Book Review: Edison

By on August 30th, 2021 in Book Reviews, Ethics, Magazine Articles, Social Implications of Technology, Societal Impact

Edison

by Edmund Morris. U.S.A.: Random House, 2019, 800 pp.

 

Reviewed by Eric P. Wenaas

 

Edison, by author Edmund Morris, is the latest of a number of biographies penned on inventor Thomas Alva Edison that date back to 1910, when Frank L. Dyer, Thomas C. Martin, and William Meadowcroft teamed up to write the first authorized biography of Edison, Edison: His Life and Inventions, with collaboration, approval, and some text written by Edison himself.1 Ever since that time, many biographies on Edison have been written—with no fewer than five serious biographies published since 1995. This recent publishing activity is quite an evidence of a strong and continuing interest in Edison and his inventions that resulted in 1,093 U.S. patents—not to mention the 500–600 patent applications that were either abandoned or unsuccessful. It also begs the question, “What is new in Morris’s book, Edison ?”

The first thing you will note is that Morris has introduced a new literary device akin to the prolepsis, in which a scene temporarily jumps the narrative forward in time. Only Morris moves the whole book ahead in time so that the first chapter of the book (Morris uses the word “Part” in lieu of “Chapter”) covers the period from 1920 to 1929 when Thomas Alva Edison is an old man, and the last chapter of the book covers the period from 1860 to 1869 when Al Edison (the name used in his youth) is a young lad. Chronological order is finally restored in the Epilog, which addresses Edison’s death in 1931.

The order [of the book] is hopelessly confusing.

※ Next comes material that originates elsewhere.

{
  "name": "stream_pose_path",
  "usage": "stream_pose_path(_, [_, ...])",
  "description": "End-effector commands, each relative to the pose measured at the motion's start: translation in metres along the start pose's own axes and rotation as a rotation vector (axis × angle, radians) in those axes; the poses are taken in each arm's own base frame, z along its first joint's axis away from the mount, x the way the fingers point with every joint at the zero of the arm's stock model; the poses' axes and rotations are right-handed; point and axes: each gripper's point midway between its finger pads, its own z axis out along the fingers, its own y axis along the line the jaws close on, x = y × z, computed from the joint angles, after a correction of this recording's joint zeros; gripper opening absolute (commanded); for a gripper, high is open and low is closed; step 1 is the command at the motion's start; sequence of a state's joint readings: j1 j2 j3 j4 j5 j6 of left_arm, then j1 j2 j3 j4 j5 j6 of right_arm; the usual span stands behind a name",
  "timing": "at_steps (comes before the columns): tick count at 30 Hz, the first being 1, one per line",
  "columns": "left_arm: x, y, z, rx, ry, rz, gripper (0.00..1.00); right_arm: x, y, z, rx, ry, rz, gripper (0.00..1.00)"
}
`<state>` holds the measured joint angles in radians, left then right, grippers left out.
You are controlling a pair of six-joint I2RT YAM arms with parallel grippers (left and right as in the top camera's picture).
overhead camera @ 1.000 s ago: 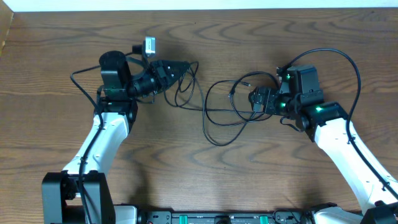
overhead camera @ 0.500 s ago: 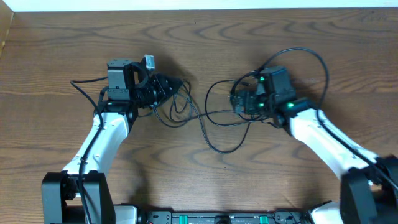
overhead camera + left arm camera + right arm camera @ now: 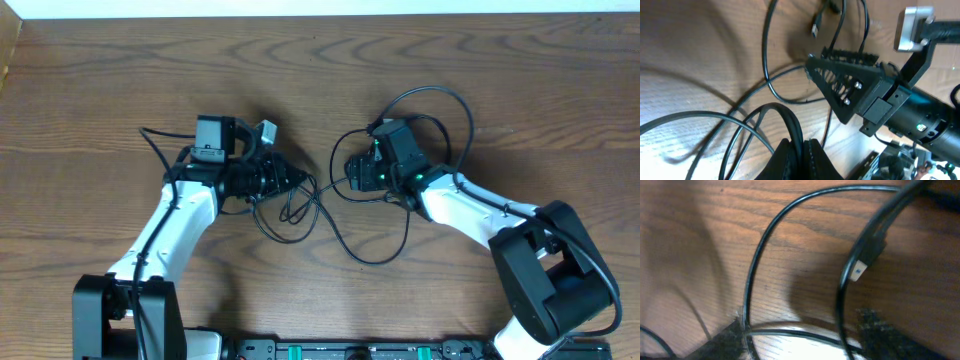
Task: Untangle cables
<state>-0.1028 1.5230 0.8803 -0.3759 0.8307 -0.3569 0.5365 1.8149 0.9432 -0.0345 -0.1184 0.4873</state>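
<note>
Cables [image 3: 792,122] | left gripper [image 3: 799,150] pinched on one loop | right gripper [image 3: 801,325] wide, cords between fingers [image 3: 722,342]

thin black cables [image 3: 345,248] lie slack in overlapping loops near the middle of the table [image 3: 100,80], crossing one another, with one wide loop bowing toward the near edge. a small plug end [image 3: 816,29] rests on the wood; a second plug [image 3: 858,272] shows a whitish tip.
</note>
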Motion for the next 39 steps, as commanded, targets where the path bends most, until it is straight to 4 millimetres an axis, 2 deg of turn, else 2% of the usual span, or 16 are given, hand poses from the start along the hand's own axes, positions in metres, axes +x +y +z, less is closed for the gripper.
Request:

The order is hopelessly confusing because many inventions from Edison’s early days are mentioned early in the book, which covers events later in his life, but they are not defined and discussed until later in the book, which covers events earlier in his life. Confused? For example, we learn in the first chapter that Edison believed “the ‘etheric force’ spark” was one of five genuine scientific discoveries he made during his lifetime. However, we have no idea what the etheric force was until the sixth chapter where it is finally explained.

To assist the reader in determining what year it is on any given page, Morris has placed the year at the top of the right-hand page (recto) in which the activities described on the two opposing pages occur. While this is helpful, the reader is also reminded just how disjointed the text is. The years are going forward in time within each chapter, but there is a huge discontinuity on the first page of the following chapter, which is situated backward in time by 20 years. For example, the year appearing on the recto at the end of Chapter 2 is 1919, but with a flip of the page, the reader is taken back to the year 1900, the year in which Chapter 3 begins.

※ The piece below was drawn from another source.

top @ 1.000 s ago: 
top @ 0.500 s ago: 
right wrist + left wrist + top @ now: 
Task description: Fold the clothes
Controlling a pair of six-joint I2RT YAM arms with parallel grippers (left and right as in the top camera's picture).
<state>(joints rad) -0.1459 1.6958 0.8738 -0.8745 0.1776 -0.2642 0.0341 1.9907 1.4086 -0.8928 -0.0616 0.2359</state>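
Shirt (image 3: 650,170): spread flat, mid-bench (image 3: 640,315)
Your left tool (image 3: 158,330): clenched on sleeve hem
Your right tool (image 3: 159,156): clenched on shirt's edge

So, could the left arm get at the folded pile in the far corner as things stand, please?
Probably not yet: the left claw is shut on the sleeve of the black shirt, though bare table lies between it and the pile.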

“Well,” you say, “Why not read the book backward?” That may help, but it doesn’t always work. For example, if you read the last chapter first (when Edison was a child), you will encounter this as the very first sentence: “In his third year, Alva Edison’s memory began to retain the fragmentary impressions of the work that composes the blur of infancy.” Well, who was Alva Edison? Thomas’s father? Nowhere in this chapter does it say that Thomas was called Alva or Al as a child. That information appears in a footnote on the very first page of the preceding chapter, which would be the second chapter you would read by beginning with the last chapter: “At this stage in his life Edison was called ‘Alva’ by his parents and Al by friends. His earliest signed letter, dated 10 August 1862, is signed ‘Alva’.” This is not the only footnote that is out of place, temporally speaking, when one begins with the last chapter.

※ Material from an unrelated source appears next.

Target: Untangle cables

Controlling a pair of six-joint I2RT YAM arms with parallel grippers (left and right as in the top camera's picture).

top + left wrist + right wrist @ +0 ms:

Another vexing problem with Morris’s organizational plan is that while he divided his chapters into eight equal periods of ten years each (except the first chapter, which covers a 13-year period), he has also assigned a technology name to each chapter that best characterizes Edison’s activity during that period—botany, chemistry, magnetism, light, sound, and telegraph, natural philosophy, etc. Unfortunately, Edison’s discoveries within the date range covered by each chapter do not always fit into the name of the discipline that Morris assigned to that chapter, with the result that the discussion of Edison’s inventions pops up in the most unlikely places. For example, the presentation of Edison’s wireless telegraphy concept for passengers to communicate with the outside world while on moving trains, which he developed in conjunction with his associate Gilliland, appears in the chapter titled “Light 1880–1889” rather than in the chapter titled “Telegraphy,” where you might expect to find it, based on the chapter title. Worse yet, it is tucked away in two paragraphs that are randomly inserted in the middle of a much longer discourse about Edison’s relationship with his new wife, Mina, a discourse subtitled with Edison’s pet names for Mina, “Billy, George, Tom, and Willie,” which have nothing to do with wireless telegraphy. It is painfully obvious that these two standalone paragraphs about wireless telegraphy have nothing to do with the surrounding text. Furthermore, Morris’s description of the wireless telegraphy for moving trains, known as the “grasshopper” concept, is muddled at best. He says the concept never flourished, but he fails to mention that the concept worked successfully on the Lehigh Valley Railroad for a period of five years.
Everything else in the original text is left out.